The fighting in Iraq is confused. but it seems clear that ISIS forces, while pursuing the Iraqi Army, are avoiding a direct assault on the peshmerga fighters of the Kurdistan Regional Government (KRG). After some initial ISIS clashes with peshmerga in the Kirkuk area, the peshmerga now say they are "fully in control" in Kirkuk. And that raises some intriguing questions.
Since the fall of Saddam Hussein in 2003, the status of Kirkuk has been a matter of dispute, with Kurds returning to the city from which Saddam had removed m them in a program of Arbitration; the Iraqi Constitution left the issue for future agreement, and the City Council is carefully balanced ethnically. But the KRG sees it as a rightfully Kurdish city.
Now the KRG, officially acting as allies of the Maliki government, has driven ISIS out. (They have also said that they could have defended Mosul if asked. Baghdad is also saying it will work with the peshmerga to retake Mosul.
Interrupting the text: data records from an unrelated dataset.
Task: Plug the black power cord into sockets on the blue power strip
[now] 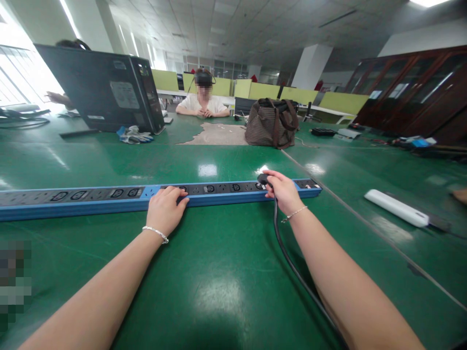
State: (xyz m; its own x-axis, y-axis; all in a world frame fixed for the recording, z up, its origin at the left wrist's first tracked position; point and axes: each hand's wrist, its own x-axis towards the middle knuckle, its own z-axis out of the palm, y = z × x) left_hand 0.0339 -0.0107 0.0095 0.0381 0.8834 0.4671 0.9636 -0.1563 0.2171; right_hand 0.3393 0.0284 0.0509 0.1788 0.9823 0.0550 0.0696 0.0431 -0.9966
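Note:
A long blue power strip [222,198] with black sockets lies across the green table. My left hand [166,206] is closed over it just left of the middle, fingers on the socket face and thumb along the front edge. Near the strip's right end, my right hand [282,190] pinches a black plug [263,179] right at the sockets. Fingers partly cover the plug, so I cannot tell whether it sits in a socket. Its black power cord [288,257] hangs below the hand and runs back along my right forearm.
A black computer tower [105,90] stands at the back left, work gloves [134,135] beside it. A brown bag [272,122] sits at the back, near a seated person [203,99] wearing a headset. To the right lies a white power strip [397,208].

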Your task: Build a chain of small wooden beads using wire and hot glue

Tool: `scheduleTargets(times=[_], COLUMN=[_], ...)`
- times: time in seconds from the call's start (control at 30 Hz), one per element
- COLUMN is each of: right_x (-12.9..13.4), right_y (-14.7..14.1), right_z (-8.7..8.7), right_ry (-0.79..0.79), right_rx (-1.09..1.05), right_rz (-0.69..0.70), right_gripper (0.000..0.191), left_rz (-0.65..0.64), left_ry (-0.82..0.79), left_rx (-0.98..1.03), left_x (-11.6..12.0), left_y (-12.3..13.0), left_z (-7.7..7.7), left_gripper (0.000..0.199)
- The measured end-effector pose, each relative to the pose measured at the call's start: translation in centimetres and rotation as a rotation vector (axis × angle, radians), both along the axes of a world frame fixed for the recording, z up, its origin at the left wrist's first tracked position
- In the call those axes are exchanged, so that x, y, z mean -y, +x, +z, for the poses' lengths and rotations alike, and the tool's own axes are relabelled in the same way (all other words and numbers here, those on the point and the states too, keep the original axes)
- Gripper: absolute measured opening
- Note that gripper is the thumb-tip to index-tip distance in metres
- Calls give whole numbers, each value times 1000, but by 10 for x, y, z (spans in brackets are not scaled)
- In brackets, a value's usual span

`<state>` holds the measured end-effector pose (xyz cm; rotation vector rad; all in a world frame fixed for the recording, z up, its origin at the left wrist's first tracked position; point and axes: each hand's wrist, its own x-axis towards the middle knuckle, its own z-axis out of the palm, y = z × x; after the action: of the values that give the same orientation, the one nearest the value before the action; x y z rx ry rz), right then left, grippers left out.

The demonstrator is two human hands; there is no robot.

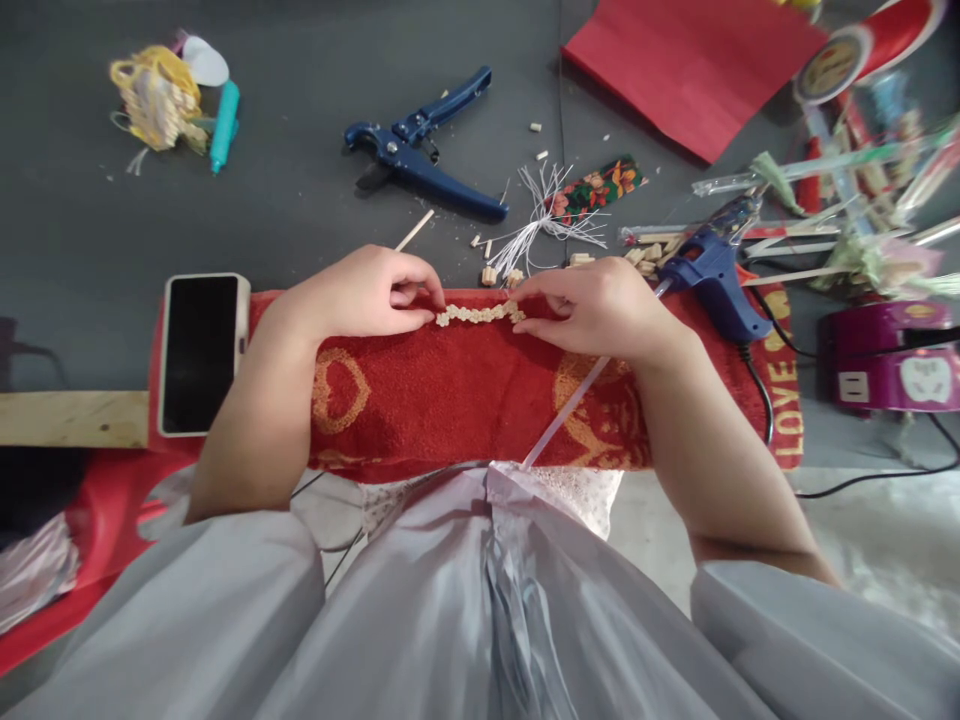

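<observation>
A short, wavy strip of small cream-coloured pieces (478, 315) lies over the far edge of a folded red towel (450, 390). My left hand (375, 290) pinches its left end between thumb and fingertips. At the right end, my right hand (589, 305) grips it the same way, its thumb below and its fingers above. The middle of the strip spans the gap between the hands. Just beyond it sit a few cream chunks (490, 276) and a bundle of thin white strands (541, 225). A thin stick (415, 230) pokes out behind my left hand.
A blue cutter (427, 160) lies open beyond my hands. To the right are a blue glue gun (720, 270) with its cord, a purple device (889, 355), a red sheet (690, 60) and a ribbon spool (832, 65). A phone (201, 355) rests at the left.
</observation>
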<state>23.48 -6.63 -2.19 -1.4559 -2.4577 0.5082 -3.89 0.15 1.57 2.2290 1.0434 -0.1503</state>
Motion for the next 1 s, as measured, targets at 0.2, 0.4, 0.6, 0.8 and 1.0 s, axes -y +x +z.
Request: scheduleTargets(times=[0.2, 0.4, 0.6, 0.8, 1.0], right_x=[0, 0, 0, 1, 3], right_y=[-1, 0, 0, -1, -3], right_z=[0, 1, -1, -1, 2], right_ry=[-7, -11, -3, 37, 26], right_rx=[8, 11, 0, -14, 13], right_rz=[-15, -2, -9, -11, -30], right_gripper=[24, 26, 26, 23, 25], left_rz=[-18, -31, -15, -12, 10], left_ry=[-4, 3, 12, 36, 38], left_rx=[-20, -35, -22, 8, 7], left_x=[0, -1, 0, 0, 1], left_y=[1, 2, 2, 2, 2], left_z=[2, 1, 0, 1, 2], left_gripper=[30, 30, 31, 28, 27])
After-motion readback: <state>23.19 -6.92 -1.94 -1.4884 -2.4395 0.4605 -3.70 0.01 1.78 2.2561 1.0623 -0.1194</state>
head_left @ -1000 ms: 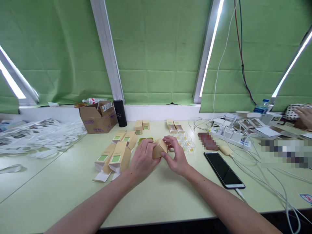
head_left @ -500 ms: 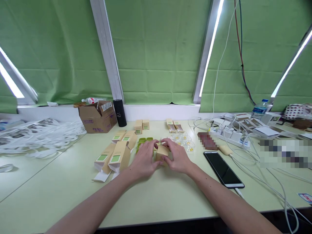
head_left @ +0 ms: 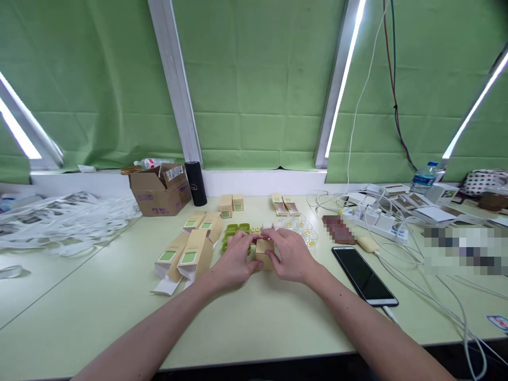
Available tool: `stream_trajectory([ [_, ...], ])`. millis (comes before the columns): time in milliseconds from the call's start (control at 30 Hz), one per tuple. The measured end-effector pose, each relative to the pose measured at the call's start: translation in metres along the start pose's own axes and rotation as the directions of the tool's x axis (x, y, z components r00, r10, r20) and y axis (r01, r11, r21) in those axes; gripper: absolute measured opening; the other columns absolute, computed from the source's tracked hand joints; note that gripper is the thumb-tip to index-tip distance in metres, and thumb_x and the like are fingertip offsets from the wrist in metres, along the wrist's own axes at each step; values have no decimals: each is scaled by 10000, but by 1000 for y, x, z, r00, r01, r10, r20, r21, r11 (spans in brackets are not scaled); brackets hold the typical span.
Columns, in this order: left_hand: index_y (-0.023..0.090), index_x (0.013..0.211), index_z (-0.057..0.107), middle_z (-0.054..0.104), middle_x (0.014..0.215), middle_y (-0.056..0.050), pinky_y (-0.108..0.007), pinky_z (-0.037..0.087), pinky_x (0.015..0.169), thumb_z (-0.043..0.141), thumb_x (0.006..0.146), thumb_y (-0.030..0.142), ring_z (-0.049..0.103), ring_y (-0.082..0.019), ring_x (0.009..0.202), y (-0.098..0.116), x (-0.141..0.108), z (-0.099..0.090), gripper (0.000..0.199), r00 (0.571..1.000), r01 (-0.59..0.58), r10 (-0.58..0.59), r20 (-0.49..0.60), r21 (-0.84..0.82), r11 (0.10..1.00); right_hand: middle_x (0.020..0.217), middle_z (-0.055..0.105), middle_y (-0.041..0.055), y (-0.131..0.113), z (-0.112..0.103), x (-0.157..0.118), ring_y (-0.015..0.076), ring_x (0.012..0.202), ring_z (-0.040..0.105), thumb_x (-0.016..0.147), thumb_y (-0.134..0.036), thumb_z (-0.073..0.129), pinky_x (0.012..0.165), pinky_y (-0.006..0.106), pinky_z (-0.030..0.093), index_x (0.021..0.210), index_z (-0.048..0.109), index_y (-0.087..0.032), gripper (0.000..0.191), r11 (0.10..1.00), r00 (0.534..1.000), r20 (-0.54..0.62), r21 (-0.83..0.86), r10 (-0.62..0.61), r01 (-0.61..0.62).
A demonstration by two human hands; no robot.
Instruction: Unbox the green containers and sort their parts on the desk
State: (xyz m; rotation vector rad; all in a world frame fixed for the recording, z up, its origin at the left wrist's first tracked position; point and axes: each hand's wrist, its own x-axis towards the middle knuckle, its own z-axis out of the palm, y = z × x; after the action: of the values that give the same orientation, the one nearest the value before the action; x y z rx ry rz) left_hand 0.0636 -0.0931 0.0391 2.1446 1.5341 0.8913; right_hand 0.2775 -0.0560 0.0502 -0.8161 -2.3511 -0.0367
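Between my two hands a small tan cardboard box [head_left: 264, 255] stands on the table, its top panel facing up. My left hand [head_left: 236, 259] grips its left side, thumb near the front and fingers at the back edge. On the other side my right hand [head_left: 291, 254] holds it, fingers curled over the back and thumb at the front right. Just behind the left hand are several green square containers [head_left: 238, 228]. Clear plastic cups with yellow bits [head_left: 304, 230] lie behind the right hand. To the left lie several tan boxes with green labels [head_left: 196, 254], their lower flaps open.
At the back stand two small tan boxes [head_left: 232, 203] and two opened ones [head_left: 284, 205]. A brown carton [head_left: 160, 193] and black cylinder [head_left: 195, 183] are at back left, beside white straps [head_left: 67, 222]. On the right are a phone [head_left: 365, 275], power strip [head_left: 381, 222] and loose cables.
My fingers have drawn closer together over the back edge of the box, and it now sits more squarely toward me. Everything else on the table stays put.
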Motion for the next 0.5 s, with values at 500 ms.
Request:
stream_trajectory([
  [500, 242, 1029, 681, 616, 1021, -84, -454, 460, 901, 704, 833, 311, 540, -320, 1054, 2, 4, -1, 208, 998, -60, 60, -16, 16, 998, 1266, 738, 141, -24, -9, 6, 240, 768, 723, 806, -41, 676, 634, 355, 491, 1356, 540, -211, 591, 948, 981, 142, -272, -130, 165],
])
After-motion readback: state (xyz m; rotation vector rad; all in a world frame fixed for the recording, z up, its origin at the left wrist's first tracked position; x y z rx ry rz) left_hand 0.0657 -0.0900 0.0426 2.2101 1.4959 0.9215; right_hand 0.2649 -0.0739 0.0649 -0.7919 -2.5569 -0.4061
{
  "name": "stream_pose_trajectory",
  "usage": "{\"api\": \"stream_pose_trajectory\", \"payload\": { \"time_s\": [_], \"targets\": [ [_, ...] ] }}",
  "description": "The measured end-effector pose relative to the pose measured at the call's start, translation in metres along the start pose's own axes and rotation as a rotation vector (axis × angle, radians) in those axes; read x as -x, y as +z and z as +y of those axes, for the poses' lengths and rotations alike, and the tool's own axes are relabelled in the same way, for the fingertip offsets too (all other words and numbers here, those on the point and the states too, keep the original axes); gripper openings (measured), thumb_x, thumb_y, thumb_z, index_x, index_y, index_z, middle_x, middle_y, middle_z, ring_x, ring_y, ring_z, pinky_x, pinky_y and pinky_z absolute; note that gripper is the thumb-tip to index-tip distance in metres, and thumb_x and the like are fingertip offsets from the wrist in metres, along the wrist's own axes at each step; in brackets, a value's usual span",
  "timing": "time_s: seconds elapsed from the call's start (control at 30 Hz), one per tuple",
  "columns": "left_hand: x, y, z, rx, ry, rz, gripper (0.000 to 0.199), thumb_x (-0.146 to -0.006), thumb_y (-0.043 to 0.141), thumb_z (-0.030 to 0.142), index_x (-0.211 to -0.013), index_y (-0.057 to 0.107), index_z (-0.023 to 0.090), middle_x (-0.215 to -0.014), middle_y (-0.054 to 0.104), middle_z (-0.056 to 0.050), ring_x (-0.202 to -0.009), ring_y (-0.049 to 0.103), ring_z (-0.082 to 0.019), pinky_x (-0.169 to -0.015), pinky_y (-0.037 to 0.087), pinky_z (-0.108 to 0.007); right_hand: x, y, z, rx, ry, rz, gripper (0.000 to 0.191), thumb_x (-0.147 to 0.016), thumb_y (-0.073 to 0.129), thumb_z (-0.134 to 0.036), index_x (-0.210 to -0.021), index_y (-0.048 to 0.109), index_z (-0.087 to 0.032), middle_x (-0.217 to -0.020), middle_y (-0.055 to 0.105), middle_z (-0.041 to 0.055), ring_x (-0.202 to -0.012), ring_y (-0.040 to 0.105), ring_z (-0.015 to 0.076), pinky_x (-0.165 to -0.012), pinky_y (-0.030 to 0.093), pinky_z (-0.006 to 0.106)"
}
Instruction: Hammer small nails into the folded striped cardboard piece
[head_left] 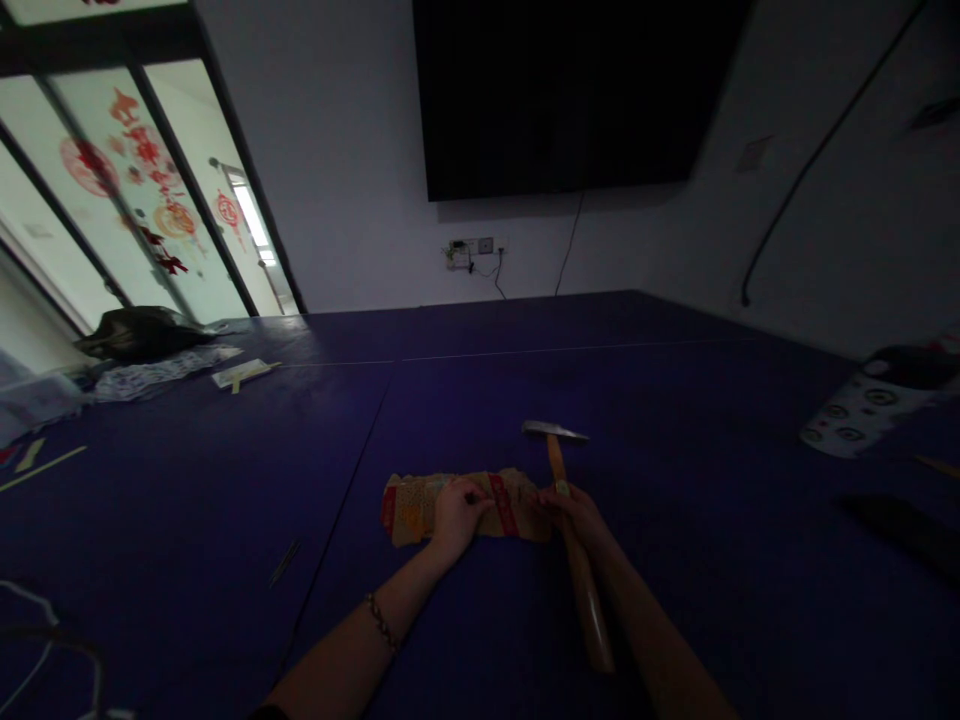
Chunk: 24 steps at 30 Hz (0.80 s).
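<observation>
A torn strip of brown cardboard [420, 500] with red printed bands lies flat on the dark blue surface in front of me. My left hand [459, 515] rests on its middle, fingers curled together in a pinch; whatever may be between the fingertips is too small to make out. At the cardboard's right end, my right hand [574, 512] is closed around the upper handle of a hammer [589, 610]. The hammer's metal head points away from me, and its wooden handle slants back toward me. Dim light blurs the fingertips.
Thin metal pieces [284, 562] lie left of the cardboard. A patterned white cylinder [862, 405] lies on the right. At the far left are a dark bag [146, 332], papers and yellow strips [45, 468]. White cable [34, 600] curls at the near left.
</observation>
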<state>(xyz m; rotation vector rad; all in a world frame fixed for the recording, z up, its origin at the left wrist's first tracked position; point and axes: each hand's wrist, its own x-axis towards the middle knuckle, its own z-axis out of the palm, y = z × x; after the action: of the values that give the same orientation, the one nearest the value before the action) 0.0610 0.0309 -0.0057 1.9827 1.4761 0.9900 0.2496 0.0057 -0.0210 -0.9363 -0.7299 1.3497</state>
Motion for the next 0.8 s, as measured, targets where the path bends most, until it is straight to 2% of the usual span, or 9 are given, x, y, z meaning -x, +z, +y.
{"api": "stream_pose_trajectory", "payload": {
  "time_s": [0.07, 0.13, 0.2, 0.27, 0.33, 0.4, 0.57, 0.67, 0.8],
  "targets": [
    [-0.001, 0.002, -0.002, 0.011, 0.000, 0.003, 0.009, -0.060, 0.070, 0.016, -0.056, 0.062, 0.016, -0.068, 0.063, 0.000, -0.072, 0.057, -0.015, -0.071, 0.040, -0.027, 0.004, 0.003, -0.006, 0.034, -0.009, -0.018, 0.032, -0.046, 0.077, -0.035, -0.055, 0.052, -0.015, -0.052, 0.060, -0.0014, -0.054, 0.060, 0.0140, -0.058, 0.052, 0.028],
    [-0.002, 0.003, -0.004, 0.023, -0.002, 0.003, 0.009, -0.059, 0.069, 0.015, -0.055, 0.062, 0.015, -0.067, 0.064, 0.000, -0.070, 0.057, -0.015, -0.068, 0.041, -0.026, 0.010, 0.009, -0.014, 0.124, -0.030, -0.043, 0.033, -0.052, 0.072, -0.040, -0.061, 0.050, -0.016, -0.051, 0.060, -0.0021, -0.043, 0.056, 0.0118, -0.045, 0.049, 0.025],
    [-0.003, 0.005, -0.004, 0.033, -0.002, 0.003, 0.009, -0.058, 0.070, 0.014, -0.054, 0.062, 0.015, -0.066, 0.064, -0.001, -0.069, 0.057, -0.015, -0.067, 0.041, -0.026, 0.020, 0.017, -0.023, 0.248, -0.050, -0.052, 0.035, -0.057, 0.066, -0.045, -0.066, 0.046, -0.018, -0.047, 0.056, -0.0053, -0.028, 0.045, 0.0075, -0.031, 0.040, 0.021],
    [-0.003, 0.006, -0.004, 0.038, -0.002, 0.004, 0.010, -0.058, 0.070, 0.013, -0.053, 0.062, 0.015, -0.065, 0.064, -0.001, -0.069, 0.058, -0.015, -0.067, 0.041, -0.027, 0.034, 0.028, -0.031, 0.357, -0.062, -0.035, 0.034, -0.062, 0.059, -0.049, -0.067, 0.041, -0.020, -0.041, 0.047, -0.0100, -0.021, 0.032, 0.0046, -0.024, 0.029, 0.019],
    [-0.003, 0.006, -0.004, 0.039, -0.004, 0.003, 0.010, -0.058, 0.069, 0.014, -0.052, 0.061, 0.015, -0.065, 0.064, -0.001, -0.070, 0.058, -0.016, -0.068, 0.041, -0.027, 0.051, 0.042, -0.037, 0.485, -0.075, -0.003, 0.030, -0.068, 0.050, -0.048, -0.064, 0.038, -0.021, -0.037, 0.038, -0.0122, -0.021, 0.029, 0.0049, -0.024, 0.025, 0.019],
    [-0.003, 0.006, -0.003, 0.036, -0.008, 0.000, 0.010, -0.059, 0.069, 0.015, -0.053, 0.062, 0.015, -0.066, 0.064, -0.001, -0.070, 0.058, -0.016, -0.068, 0.041, -0.027, 0.068, 0.057, -0.040, 0.704, -0.088, 0.039, 0.023, -0.073, 0.044, -0.041, -0.063, 0.039, -0.021, -0.035, 0.036, -0.0109, -0.024, 0.032, 0.0066, -0.028, 0.026, 0.019],
    [-0.003, 0.007, -0.003, 0.018, -0.025, -0.012, 0.008, -0.059, 0.069, 0.016, -0.054, 0.063, 0.015, -0.066, 0.065, -0.002, -0.071, 0.058, -0.016, -0.068, 0.041, -0.026, 0.099, 0.086, -0.032, 1.192, -0.177, 0.124, 0.014, -0.073, 0.043, -0.025, -0.059, 0.042, -0.020, -0.047, 0.052, -0.0009, -0.042, 0.048, 0.0112, -0.043, 0.032, 0.022],
    [-0.004, 0.009, -0.004, 0.008, -0.020, -0.019, 0.008, -0.060, 0.067, 0.014, -0.053, 0.063, 0.016, -0.068, 0.066, -0.001, -0.072, 0.058, -0.016, -0.070, 0.041, -0.026, 0.106, 0.094, -0.027, 1.325, -0.203, 0.087, 0.011, -0.075, 0.041, -0.020, -0.067, 0.048, -0.019, -0.057, 0.059, 0.0036, -0.050, 0.054, 0.0136, -0.047, 0.032, 0.023],
    [-0.004, 0.010, -0.004, -0.006, -0.025, -0.014, 0.003, -0.060, 0.065, 0.015, -0.058, 0.064, 0.015, -0.069, 0.066, -0.002, -0.070, 0.058, -0.017, -0.068, 0.042, -0.028, 0.107, 0.098, -0.024, 1.416, -0.159, 0.062, 0.011, -0.076, 0.041, -0.018, -0.073, 0.052, -0.017, -0.064, 0.062, 0.0086, -0.056, 0.057, 0.0167, -0.050, 0.032, 0.024]
  ]
}}
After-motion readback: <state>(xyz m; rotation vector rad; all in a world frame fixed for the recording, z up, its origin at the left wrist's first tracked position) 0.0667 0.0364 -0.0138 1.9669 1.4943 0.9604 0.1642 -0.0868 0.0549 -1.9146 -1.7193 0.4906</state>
That may be. But it has long been the dream of the KRG to control Kirkuk, and now they say they do. Now that the peshmerga control Kirkuk, will Baghdad (if it regains control somehow) ever be able to persuade them to leave? [UPDATE: Apparently they're having the same thoughts: "Kurdistan's Peshmerga: We will not
withdraw from any Kurdish areas under our control."